= Beginning of Section =
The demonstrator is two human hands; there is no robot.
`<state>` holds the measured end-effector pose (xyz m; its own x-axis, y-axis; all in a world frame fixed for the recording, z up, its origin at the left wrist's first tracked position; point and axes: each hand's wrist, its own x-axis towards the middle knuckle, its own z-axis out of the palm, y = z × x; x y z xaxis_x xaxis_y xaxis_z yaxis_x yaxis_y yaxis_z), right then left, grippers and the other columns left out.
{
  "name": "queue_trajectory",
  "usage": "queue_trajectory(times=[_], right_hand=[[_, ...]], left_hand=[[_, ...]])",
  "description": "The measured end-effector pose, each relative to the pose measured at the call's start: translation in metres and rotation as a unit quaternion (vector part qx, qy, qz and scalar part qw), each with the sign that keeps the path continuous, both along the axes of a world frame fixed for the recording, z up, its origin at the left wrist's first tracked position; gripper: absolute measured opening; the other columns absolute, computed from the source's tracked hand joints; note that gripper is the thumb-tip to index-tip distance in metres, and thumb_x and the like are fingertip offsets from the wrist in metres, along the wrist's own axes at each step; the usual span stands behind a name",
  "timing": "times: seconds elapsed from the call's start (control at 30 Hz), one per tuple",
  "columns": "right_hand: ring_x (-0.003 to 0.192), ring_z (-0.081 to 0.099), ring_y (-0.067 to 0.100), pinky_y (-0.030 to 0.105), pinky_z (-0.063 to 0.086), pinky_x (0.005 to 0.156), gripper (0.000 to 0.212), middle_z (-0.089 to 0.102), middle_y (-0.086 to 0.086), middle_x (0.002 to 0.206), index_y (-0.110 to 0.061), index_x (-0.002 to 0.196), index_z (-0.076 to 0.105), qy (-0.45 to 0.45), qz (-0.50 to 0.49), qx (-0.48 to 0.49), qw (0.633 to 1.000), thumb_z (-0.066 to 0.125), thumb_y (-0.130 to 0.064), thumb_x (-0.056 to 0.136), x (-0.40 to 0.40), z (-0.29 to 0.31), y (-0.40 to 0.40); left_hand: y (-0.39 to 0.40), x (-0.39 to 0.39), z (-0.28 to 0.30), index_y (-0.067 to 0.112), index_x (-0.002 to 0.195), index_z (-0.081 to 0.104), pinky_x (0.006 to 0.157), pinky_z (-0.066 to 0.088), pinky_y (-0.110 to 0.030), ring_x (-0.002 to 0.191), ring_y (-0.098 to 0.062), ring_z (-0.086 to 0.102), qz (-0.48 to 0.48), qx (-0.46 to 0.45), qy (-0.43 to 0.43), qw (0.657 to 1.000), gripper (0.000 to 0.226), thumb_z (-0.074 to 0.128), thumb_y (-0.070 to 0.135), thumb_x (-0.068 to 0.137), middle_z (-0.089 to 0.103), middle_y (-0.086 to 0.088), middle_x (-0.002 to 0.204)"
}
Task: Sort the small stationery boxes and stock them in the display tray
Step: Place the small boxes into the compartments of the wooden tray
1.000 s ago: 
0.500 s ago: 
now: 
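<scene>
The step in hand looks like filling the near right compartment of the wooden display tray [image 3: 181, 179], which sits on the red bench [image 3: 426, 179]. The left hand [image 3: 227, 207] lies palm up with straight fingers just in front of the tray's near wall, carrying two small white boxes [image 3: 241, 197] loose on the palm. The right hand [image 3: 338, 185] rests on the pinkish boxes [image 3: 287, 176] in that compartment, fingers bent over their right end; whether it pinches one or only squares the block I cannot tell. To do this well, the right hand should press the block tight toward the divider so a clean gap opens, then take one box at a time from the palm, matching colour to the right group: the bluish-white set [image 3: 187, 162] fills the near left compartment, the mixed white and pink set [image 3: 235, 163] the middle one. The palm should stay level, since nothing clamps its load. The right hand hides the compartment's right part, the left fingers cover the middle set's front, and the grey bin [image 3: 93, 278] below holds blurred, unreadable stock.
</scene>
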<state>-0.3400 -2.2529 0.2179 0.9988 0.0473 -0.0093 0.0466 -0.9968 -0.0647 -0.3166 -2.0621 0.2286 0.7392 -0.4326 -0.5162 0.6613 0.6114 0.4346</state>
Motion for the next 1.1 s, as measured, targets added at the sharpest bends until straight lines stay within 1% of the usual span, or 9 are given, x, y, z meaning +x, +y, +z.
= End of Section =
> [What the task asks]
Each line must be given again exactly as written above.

> [Output for this exercise]
The demonstrator is two human hands; there is no robot.
`<state>` holds the measured end-effector pose (xyz m; its own x-axis, y-axis; all in a world frame fixed for the recording, z up, its origin at the left wrist's first tracked position; point and axes: each hand's wrist, its own x-axis towards the middle knuckle, its own z-axis out of the palm, y = z × x; x y z xaxis_x xaxis_y xaxis_z yaxis_x yaxis_y yaxis_z), right then left, grippers and the other columns left out.
{
  "name": "queue_trajectory",
  "usage": "queue_trajectory(times=[_], right_hand=[[_, ...]], left_hand=[[_, ...]])",
  "description": "The measured end-effector pose, each relative to the pose measured at the call's start: translation in metres and rotation as a unit quaternion (vector part qx, qy, qz and scalar part qw), each with the sign that keeps the path continuous, both along the axes of a world frame fixed for the recording, z up, its origin at the left wrist's first tracked position; gripper: absolute measured opening; the other columns absolute, computed from the source's tracked hand joints; note that gripper is the thumb-tip to index-tip distance in metres, and thumb_x and the like are fingertip offsets from the wrist in metres, along the wrist's own axes at each step; the usual span stands behind a name",
  "timing": "times: seconds elapsed from the call's start (control at 30 Hz), one per tuple",
  "columns": "right_hand: ring_x (-0.003 to 0.192), ring_z (-0.081 to 0.099), ring_y (-0.067 to 0.100), pinky_y (-0.030 to 0.105), pinky_z (-0.063 to 0.086), pinky_x (0.005 to 0.156), gripper (0.000 to 0.212), middle_z (-0.089 to 0.102), middle_y (-0.086 to 0.086), middle_x (0.002 to 0.206), index_y (-0.110 to 0.061), index_x (-0.002 to 0.196), index_z (-0.076 to 0.105), qy (-0.45 to 0.45), qz (-0.50 to 0.49), qx (-0.48 to 0.49), qw (0.633 to 1.000), thumb_z (-0.066 to 0.125), thumb_y (-0.130 to 0.064), thumb_x (-0.056 to 0.136), x (-0.40 to 0.40), z (-0.29 to 0.31), y (-0.40 to 0.40); left_hand: y (-0.39 to 0.40), x (-0.39 to 0.39), z (-0.28 to 0.30), index_y (-0.067 to 0.112), index_x (-0.002 to 0.195), index_z (-0.081 to 0.104), pinky_x (0.006 to 0.157), pinky_z (-0.066 to 0.088), pinky_y (-0.110 to 0.030), ring_x (-0.002 to 0.191), ring_y (-0.098 to 0.062), ring_z (-0.086 to 0.102), qz (-0.48 to 0.48), qx (-0.46 to 0.45), qy (-0.43 to 0.43), qw (0.657 to 1.000), gripper (0.000 to 0.226), thumb_z (-0.074 to 0.128), thumb_y (-0.070 to 0.135), thumb_x (-0.068 to 0.137), middle_z (-0.089 to 0.103), middle_y (-0.086 to 0.088), middle_x (-0.002 to 0.204)"
}
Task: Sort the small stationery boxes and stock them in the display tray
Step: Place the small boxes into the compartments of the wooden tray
1.000 s ago: 
0.500 s ago: 
now: 
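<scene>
The step in hand looks like filling the near right compartment of the wooden display tray [image 3: 181, 179], which sits on the red bench [image 3: 426, 179]. The left hand [image 3: 227, 207] lies palm up with straight fingers just in front of the tray's near wall, carrying two small white boxes [image 3: 241, 197] loose on the palm. The right hand [image 3: 338, 185] rests on the pinkish boxes [image 3: 287, 176] in that compartment, fingers bent over their right end; whether it pinches one or only squares the block I cannot tell. To do this well, the right hand should press the block tight toward the divider so a clean gap opens, then take one box at a time from the palm, matching colour to the right group: the bluish-white set [image 3: 187, 162] fills the near left compartment, the mixed white and pink set [image 3: 235, 163] the middle one. The palm should stay level, since nothing clamps its load. The right hand hides the compartment's right part, the left fingers cover the middle set's front, and the grey bin [image 3: 93, 278] below holds blurred, unreadable stock.
</scene>
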<state>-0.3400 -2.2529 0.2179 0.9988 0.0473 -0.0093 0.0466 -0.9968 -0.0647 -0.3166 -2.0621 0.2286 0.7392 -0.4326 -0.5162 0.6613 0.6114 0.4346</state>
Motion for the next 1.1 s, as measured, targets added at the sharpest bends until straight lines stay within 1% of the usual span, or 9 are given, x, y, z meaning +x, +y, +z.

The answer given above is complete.